The presence of clonally expanded T lymphocytes appears to be a characteristic feature of autoimmune diseases, including juvenile rheumatoid arthritis (JRA), although the relevance of such clones to immunopathogenesis is not clear. Identification of clones specific for a disease and/or particular MHC haplotypes should help differentiate those of pathogenic importance.

METHODS

A reverse transcriptase polymerase chain reaction assay for T cell receptor (TCR) complementarity determining region 3 (CDR3) length heterogeneity and cDNA sequencing were used to identify clonal expansion in synovial fluid (SF) samples obtained from 36 patients with JRA.

RESULTS

The majority of patients had multiple synovial T cell clones using different TCR V beta families.

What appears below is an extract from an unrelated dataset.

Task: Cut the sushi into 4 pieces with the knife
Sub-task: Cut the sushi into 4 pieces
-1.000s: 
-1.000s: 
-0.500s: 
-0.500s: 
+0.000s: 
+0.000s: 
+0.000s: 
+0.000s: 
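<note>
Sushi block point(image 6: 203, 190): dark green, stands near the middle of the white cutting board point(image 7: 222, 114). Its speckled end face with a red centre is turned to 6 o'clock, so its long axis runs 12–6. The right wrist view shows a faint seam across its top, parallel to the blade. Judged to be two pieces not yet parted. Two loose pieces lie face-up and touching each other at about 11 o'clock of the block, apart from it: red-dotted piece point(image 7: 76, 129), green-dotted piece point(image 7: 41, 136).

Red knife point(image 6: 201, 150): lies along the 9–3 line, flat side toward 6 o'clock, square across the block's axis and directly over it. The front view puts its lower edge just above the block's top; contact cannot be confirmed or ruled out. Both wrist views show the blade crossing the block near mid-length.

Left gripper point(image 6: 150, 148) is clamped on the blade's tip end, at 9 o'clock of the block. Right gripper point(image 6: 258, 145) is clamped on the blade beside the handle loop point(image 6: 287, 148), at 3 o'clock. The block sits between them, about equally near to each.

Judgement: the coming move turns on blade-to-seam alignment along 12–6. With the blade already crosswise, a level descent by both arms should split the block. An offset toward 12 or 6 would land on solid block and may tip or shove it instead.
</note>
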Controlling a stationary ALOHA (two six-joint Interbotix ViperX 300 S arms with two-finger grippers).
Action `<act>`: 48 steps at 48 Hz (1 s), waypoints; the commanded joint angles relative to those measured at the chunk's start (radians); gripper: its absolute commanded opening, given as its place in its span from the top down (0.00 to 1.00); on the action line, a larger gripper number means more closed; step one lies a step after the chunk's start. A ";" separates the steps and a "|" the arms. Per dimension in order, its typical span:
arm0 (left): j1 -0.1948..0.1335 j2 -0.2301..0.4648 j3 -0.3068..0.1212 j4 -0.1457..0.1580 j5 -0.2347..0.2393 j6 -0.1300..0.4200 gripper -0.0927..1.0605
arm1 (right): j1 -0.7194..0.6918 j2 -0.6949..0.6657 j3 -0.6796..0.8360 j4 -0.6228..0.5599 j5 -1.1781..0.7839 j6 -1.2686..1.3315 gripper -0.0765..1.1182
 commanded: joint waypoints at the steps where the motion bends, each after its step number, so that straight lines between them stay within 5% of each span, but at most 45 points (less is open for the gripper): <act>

Fifty-eight percent of these clonally expanded T cell populations used one of six TCR V beta families (V beta 2, V beta 8, V beta 14, V beta 16, V beta 17, and V beta 20). Patients with polyarticular, as opposed to pauciarticular, JRA had higher numbers of clones in joints. TCR V beta 8, V beta 14, V beta 16, and V beta 17 families were most frequently found in these clones. Overall, the most frequently used V beta family was V beta 20, which was observed in 18 of 36 SF samples. Of 18 patients exhibiting TCR V beta 20 clonal expansion, 14 (78%) had pauciarticular onset JRA. The V beta 20 association was especially strong in patients who possessed HLA-DR8+ haplotypes (p = 0.01, Fisher's exact test). SF from the patients who had other types of JRA (and other MHC haplotypes) did not show this association.

CONCLUSION

The distinct clinical subtypes of JRA are characterized by different patterns of synovial T cell clonality. These findings imply that different molecular pathways underlie the development of arthritis in each subtype of JRA.